**Dataset content:**
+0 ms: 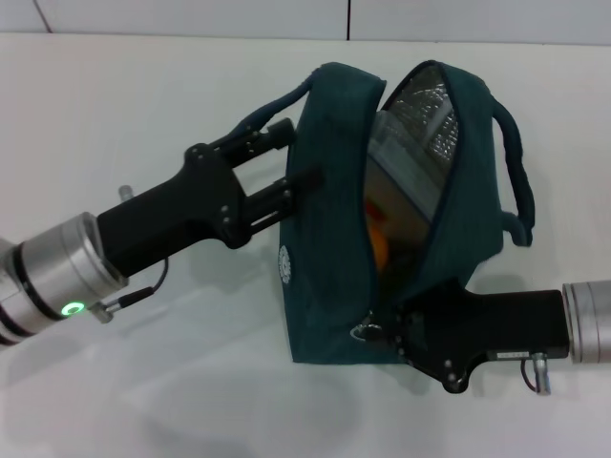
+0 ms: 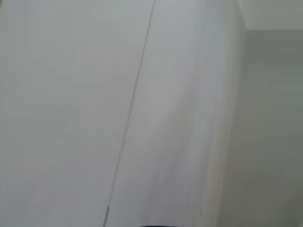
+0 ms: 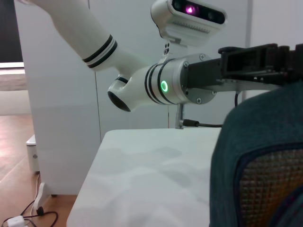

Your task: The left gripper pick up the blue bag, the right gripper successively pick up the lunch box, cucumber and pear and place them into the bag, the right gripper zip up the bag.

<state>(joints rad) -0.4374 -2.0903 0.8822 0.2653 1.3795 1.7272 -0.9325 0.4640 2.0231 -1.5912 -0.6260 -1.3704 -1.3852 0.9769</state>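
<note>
We see the left end effector (image 1: 291,181) closed on the side of the blue bag (image 1: 329,277), which stands open on the white table (image 1: 143,114). The right end effector (image 1: 382,329) sits at the bag's near corner by the zipper pull; we cannot tell its opening.

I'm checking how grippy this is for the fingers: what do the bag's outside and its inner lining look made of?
The blue bag looks like woven matte fabric, soft and creased. Its lining looks like silvery quilted foil, probably insulating, since it glints. The right gripper sits at the zipper end.
</note>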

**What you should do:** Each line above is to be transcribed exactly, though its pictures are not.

**Task output:**
+0 ms: 
+0 ms: 
+0 ms: 

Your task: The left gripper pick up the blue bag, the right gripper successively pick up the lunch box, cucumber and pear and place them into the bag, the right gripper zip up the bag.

<state>(joints rad) -0.4374 -2.0903 0.8822 0.2653 1.3795 1.7272 -0.9325 0.4640 2.0231 -1.5912 -0.6260 -1.3704 -1.3852 0.9769</state>
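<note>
We see the left end effector (image 1: 291,181) closed on the side of the blue bag (image 1: 329,277), which stands open on the white table (image 1: 143,114). The right end effector (image 1: 382,329) sits at the bag's near corner by the zipper pull; we cannot tell its opening.

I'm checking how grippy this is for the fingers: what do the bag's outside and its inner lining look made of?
The blue bag looks like woven matte fabric, soft and creased. Its lining looks like silvery quilted foil, probably insulating, since it glints. The right gripper sits at the zipper end.
</note>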

This answer is complete.